In November 1861, only seven months after the Civil War began, US military forces captured South Carolina's Port Royal Sound. They intended to establish a coaling station where steam-powered ships blockading the coast could refuel.

The greater impact of the capture became clear only after US forces came ashore on the Sea Islands. White residents had fled to the mainland, abandoning their properties and the people they had enslaved. In February 1862 the Treasury sent Edward Pierce to the Sea Islands to collect information. He reported a population of eight to ten thousand. Most were of African descent.

With support from the US Secretary of the Treasury, northern ministers, and the US military, Pierce planned and implemented a program of sweeping social and economic change in the Sea Islands. Its scope far exceeded that of the initial strategic military operation.

Occupied

Owing to the continued presence of its ships in Port Royal Sound and the adjacent rivers, the US military maintained a secure outpost in coastal South Carolina from 1862.

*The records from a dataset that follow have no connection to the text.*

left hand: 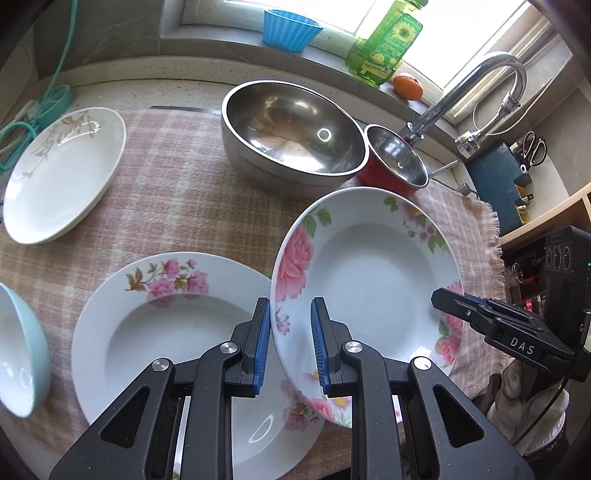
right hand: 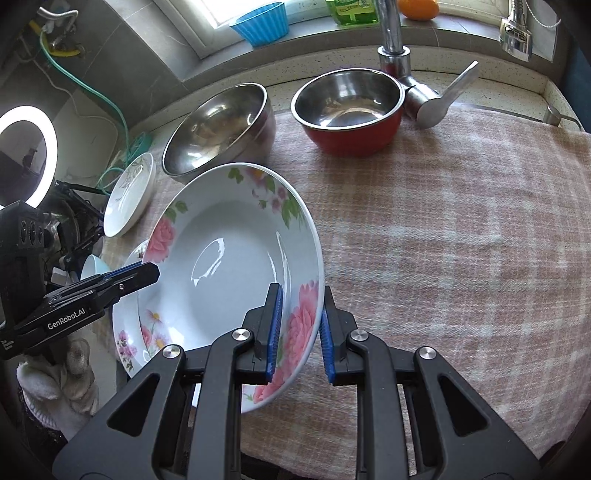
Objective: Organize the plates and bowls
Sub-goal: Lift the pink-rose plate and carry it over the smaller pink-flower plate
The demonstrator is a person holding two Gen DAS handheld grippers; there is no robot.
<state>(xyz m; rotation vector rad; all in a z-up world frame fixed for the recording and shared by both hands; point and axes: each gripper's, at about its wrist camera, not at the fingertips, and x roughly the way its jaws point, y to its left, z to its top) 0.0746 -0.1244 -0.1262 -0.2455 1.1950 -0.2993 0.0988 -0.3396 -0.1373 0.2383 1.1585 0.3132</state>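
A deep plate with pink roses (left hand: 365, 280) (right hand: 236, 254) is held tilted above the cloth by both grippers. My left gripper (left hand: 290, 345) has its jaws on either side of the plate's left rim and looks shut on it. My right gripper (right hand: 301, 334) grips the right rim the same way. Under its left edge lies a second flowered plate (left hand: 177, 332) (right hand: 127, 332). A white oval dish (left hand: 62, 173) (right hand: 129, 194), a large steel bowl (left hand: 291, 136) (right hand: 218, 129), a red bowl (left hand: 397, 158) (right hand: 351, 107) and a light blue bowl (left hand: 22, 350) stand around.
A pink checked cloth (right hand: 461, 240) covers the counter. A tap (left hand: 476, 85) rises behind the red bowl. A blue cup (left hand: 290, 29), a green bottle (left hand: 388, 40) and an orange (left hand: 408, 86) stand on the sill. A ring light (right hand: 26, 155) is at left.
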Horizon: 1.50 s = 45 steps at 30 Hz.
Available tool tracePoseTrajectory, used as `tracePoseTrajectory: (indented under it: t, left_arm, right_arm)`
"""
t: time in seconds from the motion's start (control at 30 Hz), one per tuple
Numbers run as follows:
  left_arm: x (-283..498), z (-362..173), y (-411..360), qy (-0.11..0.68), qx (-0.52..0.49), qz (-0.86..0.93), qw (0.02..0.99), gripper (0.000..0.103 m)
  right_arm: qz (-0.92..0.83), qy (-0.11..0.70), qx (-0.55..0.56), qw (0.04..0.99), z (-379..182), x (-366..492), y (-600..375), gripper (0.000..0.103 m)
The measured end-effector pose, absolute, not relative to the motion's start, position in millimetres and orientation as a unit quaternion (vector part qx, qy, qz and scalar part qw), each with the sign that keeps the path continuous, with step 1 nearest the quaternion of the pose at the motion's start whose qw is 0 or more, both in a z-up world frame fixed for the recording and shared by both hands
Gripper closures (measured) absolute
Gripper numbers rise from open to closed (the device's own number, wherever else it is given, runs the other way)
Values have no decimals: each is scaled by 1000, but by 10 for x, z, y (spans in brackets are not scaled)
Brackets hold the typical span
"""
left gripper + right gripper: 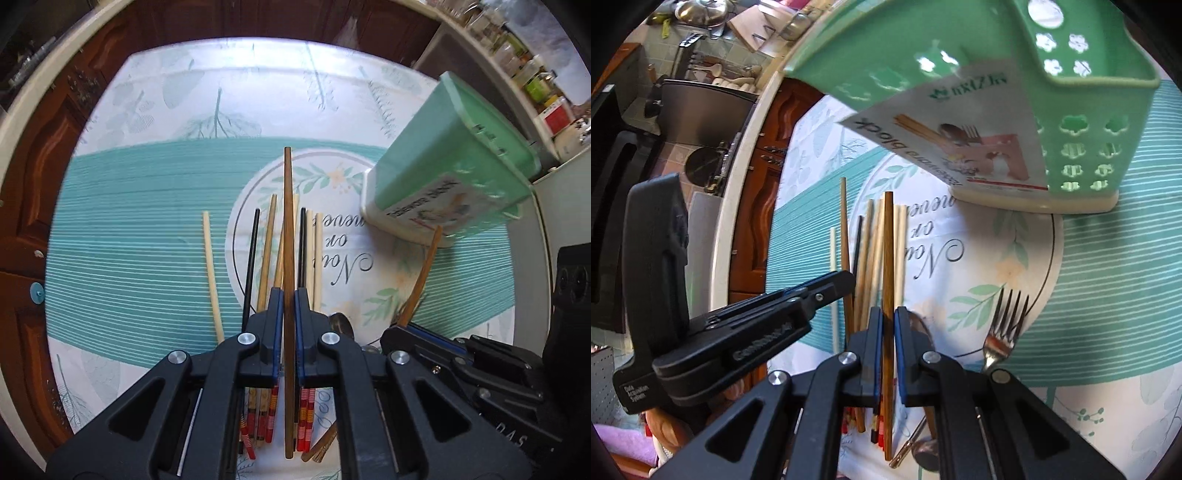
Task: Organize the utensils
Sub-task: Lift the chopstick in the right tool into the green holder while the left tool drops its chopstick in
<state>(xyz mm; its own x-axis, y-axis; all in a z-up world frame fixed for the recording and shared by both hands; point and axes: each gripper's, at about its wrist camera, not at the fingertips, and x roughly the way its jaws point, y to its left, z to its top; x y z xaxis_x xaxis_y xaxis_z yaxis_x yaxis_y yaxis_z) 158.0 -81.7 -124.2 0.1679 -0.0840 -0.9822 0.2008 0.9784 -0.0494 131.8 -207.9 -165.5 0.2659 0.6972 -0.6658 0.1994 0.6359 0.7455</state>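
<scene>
My left gripper (289,295) is shut on a long dark brown chopstick (288,229) and holds it above a pile of loose chopsticks (266,251) on the tablecloth. My right gripper (887,315) is shut on another brown chopstick (888,251); it also shows at the right of the left wrist view (423,280). The left gripper shows at the left of the right wrist view (834,284). A green perforated utensil holder (997,92) with a paper label stands beyond the pile, also in the left wrist view (450,162). A steel fork (1001,332) lies to the right.
The teal-striped floral tablecloth (147,221) covers a round table with a cream rim (738,221). A spoon (923,450) lies under the right gripper. Kitchen shelves with jars (535,74) and a counter with pots (701,14) lie beyond the table.
</scene>
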Motion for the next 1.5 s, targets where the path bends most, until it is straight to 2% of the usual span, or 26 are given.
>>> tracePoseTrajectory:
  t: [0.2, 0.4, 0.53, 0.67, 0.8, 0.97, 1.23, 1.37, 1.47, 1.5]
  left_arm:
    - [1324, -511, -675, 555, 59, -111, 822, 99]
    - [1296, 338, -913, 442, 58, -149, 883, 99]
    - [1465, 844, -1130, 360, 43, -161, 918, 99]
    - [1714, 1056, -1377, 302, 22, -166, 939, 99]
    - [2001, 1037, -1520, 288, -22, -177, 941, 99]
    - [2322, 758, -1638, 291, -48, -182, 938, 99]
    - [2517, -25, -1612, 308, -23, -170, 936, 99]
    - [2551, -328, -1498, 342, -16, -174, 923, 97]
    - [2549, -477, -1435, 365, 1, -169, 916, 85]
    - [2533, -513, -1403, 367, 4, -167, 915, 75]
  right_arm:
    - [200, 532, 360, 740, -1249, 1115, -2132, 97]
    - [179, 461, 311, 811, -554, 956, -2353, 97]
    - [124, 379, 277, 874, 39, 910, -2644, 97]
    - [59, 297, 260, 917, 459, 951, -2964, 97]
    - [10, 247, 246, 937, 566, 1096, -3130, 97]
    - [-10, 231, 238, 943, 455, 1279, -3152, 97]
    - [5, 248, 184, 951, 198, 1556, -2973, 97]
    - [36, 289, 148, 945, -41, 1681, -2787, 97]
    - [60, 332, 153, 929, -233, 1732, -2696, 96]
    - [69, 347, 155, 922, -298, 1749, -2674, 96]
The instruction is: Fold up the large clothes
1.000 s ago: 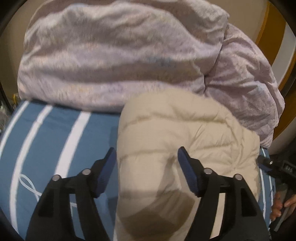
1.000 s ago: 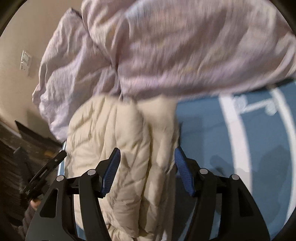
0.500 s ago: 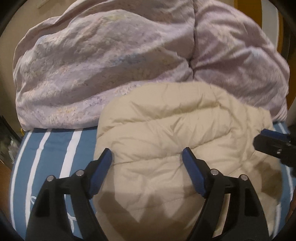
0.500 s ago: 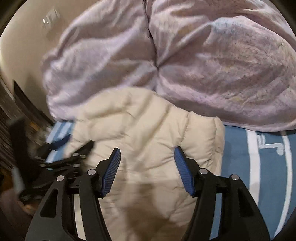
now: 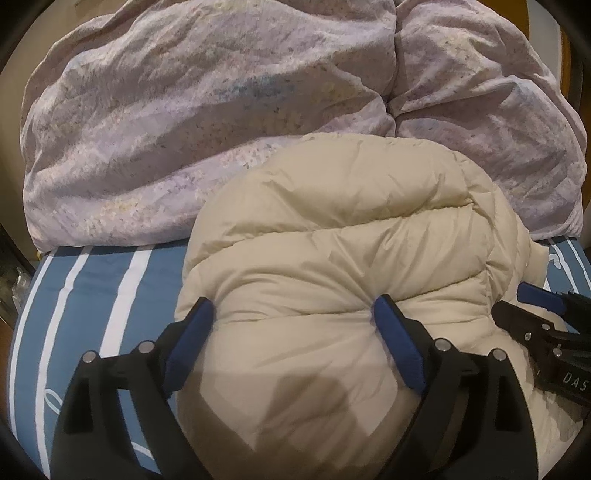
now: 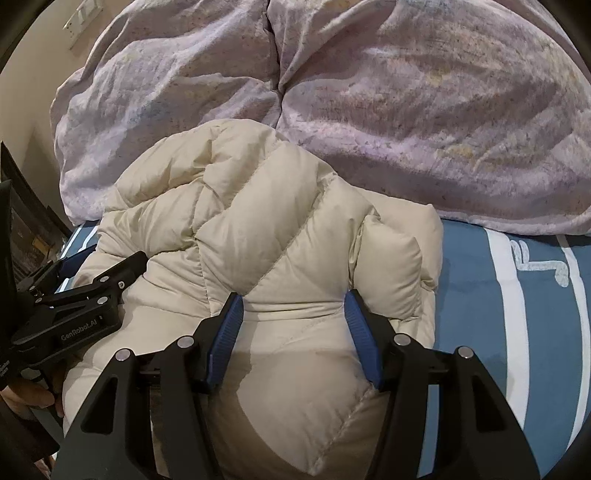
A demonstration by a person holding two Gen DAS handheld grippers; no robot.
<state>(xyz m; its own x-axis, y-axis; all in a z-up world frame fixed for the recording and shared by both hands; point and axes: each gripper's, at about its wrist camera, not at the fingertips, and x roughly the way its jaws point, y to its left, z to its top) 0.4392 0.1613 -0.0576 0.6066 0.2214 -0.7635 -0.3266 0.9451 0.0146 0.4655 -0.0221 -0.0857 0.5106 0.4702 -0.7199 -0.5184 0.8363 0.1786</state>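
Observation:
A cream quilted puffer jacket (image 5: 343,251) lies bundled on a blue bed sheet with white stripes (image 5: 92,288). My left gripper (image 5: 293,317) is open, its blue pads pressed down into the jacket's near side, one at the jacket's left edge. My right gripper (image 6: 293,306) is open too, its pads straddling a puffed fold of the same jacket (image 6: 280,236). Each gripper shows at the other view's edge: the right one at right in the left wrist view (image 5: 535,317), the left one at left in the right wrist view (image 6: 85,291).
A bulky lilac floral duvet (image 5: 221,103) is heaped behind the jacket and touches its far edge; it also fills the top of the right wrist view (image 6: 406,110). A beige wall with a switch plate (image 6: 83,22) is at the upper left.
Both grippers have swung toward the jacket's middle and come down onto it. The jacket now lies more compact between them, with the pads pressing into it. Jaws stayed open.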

One reporter in the paper New South declared the occupation "not merely military." Business people and government officials mixed with the military, press, reformers, and abolitionists. Missionaries, mostly women, set up schools where freedpeople began to conquer illiteracy, forced on them by state law. Under the provisions of the Militia Act of 1862, formerly enslaved men began to join the 1st South Carolina Volunteer Regiment of the US Army in the fall of 1862. They were based at Camp Saxton, the former John J. Smith Plantation on Port Royal.

Other barriers to equality fell in the occupied Sea Islands. Soon after Lincoln's Emancipation Proclamation, over sixteen thousand acres, on which the Treasury foreclosed when absentee owners failed to pay their taxes, became available for purchase by "heads of families of the African race." The US government also reserved land for farm schools and other institutions to help people transition to life after slavery. Changes set in motion here, called the Port Royal Experiment, anticipated national Reconstruction.

Transformed

During the War Through education, the experiment began to change life in the Sea Islands. On St. Helena, Charlotte Forten, a free woman, joined Laura Towne and Ellen Murray to teach at Penn School in 1862. The school expanded in 1864, when Penn purchased 50 acres from freedman Hastings Gantt. Over one hundred other schools, helped by charities, opened soon after. Freedpeople pooled savings earned through wage labor to buy 10- to 20-acre plots of land. They created families, homes, and communities with churches, banks, and businesses.

After the War In the eight months after Lincoln's assassination in April 1865 and before the next US Congress convened, President Andrew Johnson pardoned many former Confederates, who then took control of civil governments in the South. Johnson's conciliatory policies ended sales of property abandoned in the war. The South Carolina state government passed discriminatory Black Codes. In December 1865, though, the states ratified the 13th Amendment to the US Constitution, abolishing slavery except as punishment for a crime. A year of tragedy and dispiriting reversals for freedpeople ended on a note of hope.

The 39th US Congress opened in January 1866. The Republican majority, led by Thaddeus Stevens and Charles Sumner, sympathized with the freedpeople. It overturned the Black Codes and required South Carolina to rewrite its constitution, including freedpeople in the process. The resulting state constitution of 1868 created a public education system and removed statutes that prevented Black people from voting. Self-advocacy by freedpeople helped effect a nationwide change when the 14th Amendment to the US Constitution was ratified. It guaranteed citizenship and equal protection of the law to all people born in the United States.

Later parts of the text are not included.